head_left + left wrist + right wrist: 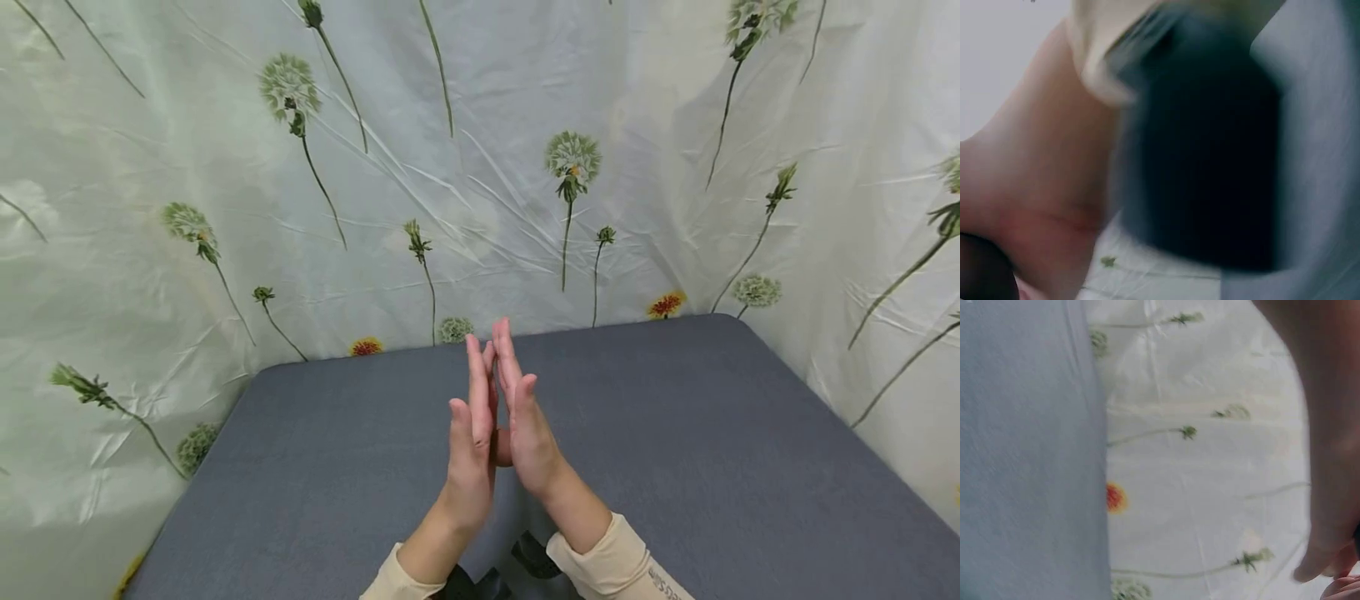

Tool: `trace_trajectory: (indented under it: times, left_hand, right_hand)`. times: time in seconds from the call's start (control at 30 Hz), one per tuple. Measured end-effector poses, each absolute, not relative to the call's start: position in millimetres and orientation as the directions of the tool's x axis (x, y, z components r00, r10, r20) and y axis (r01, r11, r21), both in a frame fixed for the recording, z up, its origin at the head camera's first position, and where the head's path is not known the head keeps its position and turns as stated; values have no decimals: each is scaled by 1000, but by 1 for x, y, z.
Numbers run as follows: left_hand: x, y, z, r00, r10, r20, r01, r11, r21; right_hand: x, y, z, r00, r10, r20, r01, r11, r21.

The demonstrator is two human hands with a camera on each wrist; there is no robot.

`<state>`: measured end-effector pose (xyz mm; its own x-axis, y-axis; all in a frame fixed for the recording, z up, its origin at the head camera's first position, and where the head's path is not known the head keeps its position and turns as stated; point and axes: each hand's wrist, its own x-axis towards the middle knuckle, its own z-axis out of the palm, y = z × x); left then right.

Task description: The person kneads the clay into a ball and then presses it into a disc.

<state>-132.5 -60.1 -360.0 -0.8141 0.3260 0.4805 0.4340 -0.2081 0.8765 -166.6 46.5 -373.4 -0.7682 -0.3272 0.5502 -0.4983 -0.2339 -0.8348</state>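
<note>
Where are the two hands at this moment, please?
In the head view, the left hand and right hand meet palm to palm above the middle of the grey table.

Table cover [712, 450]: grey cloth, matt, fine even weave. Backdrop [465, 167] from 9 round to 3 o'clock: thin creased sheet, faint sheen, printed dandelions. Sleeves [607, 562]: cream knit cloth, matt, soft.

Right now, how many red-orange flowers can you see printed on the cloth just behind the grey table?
2. One red-orange flower sits at the table's far edge, left of the raised hands; the other sits right of them, near the far right corner. Others may be hidden lower down.
</note>
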Motion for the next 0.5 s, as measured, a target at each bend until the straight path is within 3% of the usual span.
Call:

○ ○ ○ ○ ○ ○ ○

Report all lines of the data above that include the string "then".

`<state>`: measured end-effector pose (xyz mm; its own x-axis, y-axis; all in a frame fixed for the recording, z up, its origin at the head camera's first position, and where the head's path is not known the head keeps its position and turns as stated; point and axes: each hand's wrist, its own x-axis towards the middle knuckle, its own z-axis out of the palm, y = z × x); left then right.
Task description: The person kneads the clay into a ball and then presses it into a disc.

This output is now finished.